Centro de Investigación en Sanidad Animal (CISA-INIA), Valdeolmos, Madrid, Spain.
Dev Comp Immunol. 2012 Feb;36(2):378-84. doi: 10.1016/j.dci.2011.07.010. Epub 2011 Aug 25.
Virus like particles (VLPs) against viral pathogens not only constitute a novel approach for the development of antiviral vaccines for an specific virus, but also for the creation of multivalent vaccines in which antigens from other pathogens may be expressed on the surface of these VLPs. Despite positive results on protection for many of these VLPs in both fish and mammals, not many studies have focused on the immune response triggered by these particles; studies that may provide hints for the identification of immune mechanisms responsible for antiviral protection, which are mostly unknown in fish. In the current work, we have studied the levels of transcription of several immune genes in the spleen of rainbow trout (Oncorhynchus mykiss) intraperitoneally injected with VLPs from infectious pancreatic necrosis virus (IPNV) focusing on the chemokine response as well as the response of genes related to interferon (IFN) production. Surprisingly, the capacity of VLPs to induce chemokines differed from that of live IPNV, suggesting a direct effect of viral replication on the chemokine response in this organ. While VLPs up-regulated the transcription of CK3, CK10 and CXCd and down-modulated CK5B, CK6 and CK9 transcription, a previous study in which the transcription of γIP, CXCd, CK1, CK3, CK5B, CK6, CK7A, CK9 and CK12 had been studied demonstrated that IPNV only significantly up-regulated CK6 and down-modulated CK3 in the spleen. On the other hand, the administration of VLPs produced a strong mobilization to the peritoneum of CD4(+), IgM(+), IgT(+) and CD83(+) leukocytes similar to that induced by the live viral infection. In both cases, this leukocyte recruitment seemed to be greatly mediated through CK3, CK5B, CK9 and CK10 chemokine production. These results together with the fact that VLPs strongly induced non-specific lymphocyte proliferation and specific anti-IPNV antibody production point to VLPs as excellent candidates for vaccine development.

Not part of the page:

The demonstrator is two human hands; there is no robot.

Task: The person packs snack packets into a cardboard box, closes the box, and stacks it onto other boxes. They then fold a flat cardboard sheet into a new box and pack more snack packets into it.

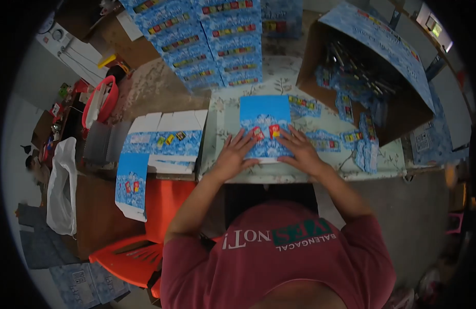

病毒样颗粒(VLPs)针对病毒病原体不仅构成了开发针对特定病毒的抗病毒疫苗的新方法,而且还构成了在这些 VLPs 表面表达来自其他病原体的抗原的多价疫苗的新方法。尽管这些 VLPs 在鱼类和哺乳动物中都有积极的保护效果,但针对这些颗粒引发的免疫反应的研究并不多;这些研究可能为识别负责抗病毒保护的免疫机制提供线索,而鱼类中的这些机制大多未知。在当前的工作中,我们研究了经传染性胰脏坏死病毒(IPNV)VLPs 腹腔注射的虹鳟鱼(Oncorhynchus mykiss)脾脏中几种免疫基因的转录水平,重点研究趋化因子反应以及与干扰素(IFN)产生相关的基因反应。令人惊讶的是,VLPs 诱导趋化因子的能力与活的 IPNV 不同,这表明病毒复制对该器官中趋化因子反应有直接影响。虽然 VLPs 上调了 CK3、CK10 和 CXCd 的转录,并下调了 CK5B、CK6 和 CK9 的转录,但在之前的研究中,γIP、CXCd、CK1、CK3、CK5B、CK6、CK7A、CK9 和 CK12 的转录研究表明,IPNV 仅在脾脏中显著上调 CK6 并下调 CK3。另一方面,VLPs 的给药引起 CD4(+)、IgM(+)、IgT(+) 和 CD83(+) 白细胞强烈向腹膜转移,类似于活病毒感染引起的转移。在这两种情况下,这种白细胞募集似乎主要通过 CK3、CK5B、CK9 和 CK10 趋化因子的产生来介导。这些结果以及 VLPs 强烈诱导非特异性淋巴细胞增殖和特异性抗 IPNV 抗体产生的事实表明,VLPs 是疫苗开发的理想候选物。